Before McMILLIAN, HANSEN and MORRIS SHEPPARD ARNOLD, Circuit Judges.

PER CURIAM.


Johnny Doby filed three notices of appeal from three separate orders entered in the United States District Court1  for the Eastern District of Arkansas in Doby's 42 U.S.C. § 1983 action. For the reasons discussed below, we affirm the order denying Doby's motion for a temporary restraining order (TRO) and preliminary injunction (No. 92-3488) and dismiss for lack of appellate jurisdiction the other two appeals (Nos. 93-1824 and 93-3102).

In October 1991, Doby filed a 42 U.S.C. § 1983 complaint, alleging that he was transferred to the Special Programs Unit and was forced to take psychotropic medication without a due process hearing and without his consent. Doby alleged that the medication was discontinued after approximately two months when he became ill from the side effects. Two months later, Doby complained of something crawling on his body and pain in his groin. Doby was returned to the Special Programs Unit, but he refused anti-psychotic medication. Doby further alleged that at a hearing, a committee concurred with a second medical opinion that Doby should be administered the medication. After Doby refused to consent, another medical review panel convened and concluded Doby should take the medication without his consent. Doby sought damages against members of the first committee and the doctor who issued the second opinion.

Doby also moved for a TRO and a preliminary injunction to stop the forced medication. Doby claimed he did not have a history of mental illness; he was not given a full panel hearing before medication was administered and the special panel did not comply with the standards set forth in Washington v. Harper, 494 U.S. 210, 228-35 (1990); there was no factual basis for his diagnosis; he did not pose a threat to himself or to institutional security; the medication was not in his best interest because he was an ex-cancer patient; and the medication would compound the harm he was suffering from the "unseen electro-magnet forces propelled through [his] body" in prison.

After defendants filed their answer, the magistrate judge2  scheduled the matter for a hearing in July 1992. Without taking testimony, the magistrate judge continued the hearing for additional discovery and directed defendants to answer Doby's interrogatories.

Between July 1992 and October 1992, Doby filed approximately twenty other motions relating to his discovery requests and to amendments to his complaint. Doby and defendants also moved for summary judgment. On September 16, 1992, Doby informed the court that he had been transferred to the Wrightsville Unit.

On September 30, 1992, another magistrate judge3  recommended denying Doby's TRO motion. The magistrate judge concluded that Doby had failed to establish the elements under Dataphase Sys., Inc. v. C L Sys., Inc., 640 F.2d 109, 113 (8th Cir. 1981) (en banc) (Dataphase), and noted that awarding preliminary injunctive relief at that point would require a premature determination of the merits. The magistrate judge also noted that defendants had moved for summary judgment and that the requests for injunctive relief would be considered along with the merits. On October 15, 1992, the district court adopted the magistrate judge's recommendation over Doby's objections and denied the motion for TRO and preliminary injunctive relief. Doby filed a timely notice of appeal. (No. 92-3488.)

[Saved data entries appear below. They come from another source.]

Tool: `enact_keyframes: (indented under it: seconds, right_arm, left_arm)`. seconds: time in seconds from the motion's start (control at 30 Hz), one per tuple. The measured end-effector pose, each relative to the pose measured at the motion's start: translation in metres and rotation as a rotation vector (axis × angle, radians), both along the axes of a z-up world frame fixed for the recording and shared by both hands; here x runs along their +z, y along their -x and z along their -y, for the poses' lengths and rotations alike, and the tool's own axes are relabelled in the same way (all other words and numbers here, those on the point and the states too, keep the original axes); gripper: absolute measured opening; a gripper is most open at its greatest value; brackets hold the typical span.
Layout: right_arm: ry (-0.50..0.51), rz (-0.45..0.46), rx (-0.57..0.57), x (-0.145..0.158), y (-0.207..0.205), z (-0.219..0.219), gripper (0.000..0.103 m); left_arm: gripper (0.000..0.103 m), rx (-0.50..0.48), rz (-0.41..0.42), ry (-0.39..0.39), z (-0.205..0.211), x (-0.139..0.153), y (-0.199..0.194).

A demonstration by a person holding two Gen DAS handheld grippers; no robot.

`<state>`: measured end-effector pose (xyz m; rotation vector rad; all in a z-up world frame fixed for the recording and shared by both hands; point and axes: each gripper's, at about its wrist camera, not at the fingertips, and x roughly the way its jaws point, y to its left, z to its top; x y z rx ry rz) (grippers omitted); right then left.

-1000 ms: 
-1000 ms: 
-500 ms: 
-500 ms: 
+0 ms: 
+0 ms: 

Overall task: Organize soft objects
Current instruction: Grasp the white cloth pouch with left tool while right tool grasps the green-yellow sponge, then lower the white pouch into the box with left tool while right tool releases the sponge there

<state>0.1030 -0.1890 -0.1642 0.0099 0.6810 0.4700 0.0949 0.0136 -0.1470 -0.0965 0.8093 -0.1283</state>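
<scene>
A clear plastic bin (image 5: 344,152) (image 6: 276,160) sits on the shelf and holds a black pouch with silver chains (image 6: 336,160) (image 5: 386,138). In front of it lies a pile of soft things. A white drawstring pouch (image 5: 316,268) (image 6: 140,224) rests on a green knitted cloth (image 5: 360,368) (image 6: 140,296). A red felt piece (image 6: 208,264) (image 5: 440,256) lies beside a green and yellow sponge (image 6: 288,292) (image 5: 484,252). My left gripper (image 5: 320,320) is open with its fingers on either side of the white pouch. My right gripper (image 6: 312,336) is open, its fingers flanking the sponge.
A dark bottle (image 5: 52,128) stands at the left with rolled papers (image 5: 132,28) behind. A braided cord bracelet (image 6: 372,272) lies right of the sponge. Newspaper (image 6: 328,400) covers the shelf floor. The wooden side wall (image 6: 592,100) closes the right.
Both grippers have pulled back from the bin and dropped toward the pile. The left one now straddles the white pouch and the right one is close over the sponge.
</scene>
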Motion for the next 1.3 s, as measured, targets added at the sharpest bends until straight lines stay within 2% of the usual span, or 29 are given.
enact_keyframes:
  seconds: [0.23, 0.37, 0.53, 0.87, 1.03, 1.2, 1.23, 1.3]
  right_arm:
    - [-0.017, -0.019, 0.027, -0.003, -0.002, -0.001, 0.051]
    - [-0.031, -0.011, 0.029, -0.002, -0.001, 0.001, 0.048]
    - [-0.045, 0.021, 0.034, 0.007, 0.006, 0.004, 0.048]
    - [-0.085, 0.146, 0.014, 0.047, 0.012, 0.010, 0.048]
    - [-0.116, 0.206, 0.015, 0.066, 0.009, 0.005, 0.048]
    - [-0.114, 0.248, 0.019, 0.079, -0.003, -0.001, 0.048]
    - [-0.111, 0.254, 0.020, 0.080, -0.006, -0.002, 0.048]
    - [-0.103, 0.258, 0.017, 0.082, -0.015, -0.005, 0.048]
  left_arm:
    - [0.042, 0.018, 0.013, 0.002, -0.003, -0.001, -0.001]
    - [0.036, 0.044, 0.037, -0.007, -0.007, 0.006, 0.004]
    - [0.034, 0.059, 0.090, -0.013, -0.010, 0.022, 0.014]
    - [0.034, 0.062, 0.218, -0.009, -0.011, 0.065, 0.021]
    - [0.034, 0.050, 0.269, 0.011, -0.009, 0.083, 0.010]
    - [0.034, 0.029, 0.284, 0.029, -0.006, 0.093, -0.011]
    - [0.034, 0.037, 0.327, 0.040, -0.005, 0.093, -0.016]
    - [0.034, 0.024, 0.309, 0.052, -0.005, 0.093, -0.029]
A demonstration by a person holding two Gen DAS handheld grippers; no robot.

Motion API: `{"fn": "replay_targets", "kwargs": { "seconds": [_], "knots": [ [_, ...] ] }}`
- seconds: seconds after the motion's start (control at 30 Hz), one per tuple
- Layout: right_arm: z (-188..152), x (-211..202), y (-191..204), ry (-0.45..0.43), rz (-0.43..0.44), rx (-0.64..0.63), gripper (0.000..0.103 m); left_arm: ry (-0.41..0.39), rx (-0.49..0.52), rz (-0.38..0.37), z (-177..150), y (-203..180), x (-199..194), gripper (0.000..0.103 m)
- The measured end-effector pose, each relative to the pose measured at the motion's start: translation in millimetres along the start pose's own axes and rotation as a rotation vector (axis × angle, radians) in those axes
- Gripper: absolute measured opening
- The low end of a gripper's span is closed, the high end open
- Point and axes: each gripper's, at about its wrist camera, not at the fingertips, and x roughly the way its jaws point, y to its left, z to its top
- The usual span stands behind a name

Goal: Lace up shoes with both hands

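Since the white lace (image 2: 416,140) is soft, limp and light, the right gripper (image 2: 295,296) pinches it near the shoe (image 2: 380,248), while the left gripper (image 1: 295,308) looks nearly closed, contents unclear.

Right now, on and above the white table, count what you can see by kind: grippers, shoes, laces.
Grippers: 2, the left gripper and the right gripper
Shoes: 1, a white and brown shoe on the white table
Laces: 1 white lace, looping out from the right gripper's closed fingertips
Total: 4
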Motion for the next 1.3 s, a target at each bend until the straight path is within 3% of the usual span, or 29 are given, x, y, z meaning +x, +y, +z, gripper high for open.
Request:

On March 2, 1993, the magistrate judge, noting that Doby had not requested appointed counsel, concluded it was obvious that counsel would be necessary for Doby to proceed and then denied Doby's various pending motions without prejudice to resubmission by appointed counsel.4  On the same day, the magistrate judge also recommended that the district court deny without prejudice to resubmission by appointed counsel Doby's motion for default judgment and his motion for summary judgment.

Doby filed a notice of appeal from the magistrate judge's March 2, 1993 order (No. 93-1824). On appeal Doby argues the magistrate judge abused his discretion in denying the motions because defendants, who had not yet responded to the motions, would not now respond to them or comply with his discovery requests. Defendants argue the magistrate judge's order is not a final order and, thus, the court is without jurisdiction to decide this appeal.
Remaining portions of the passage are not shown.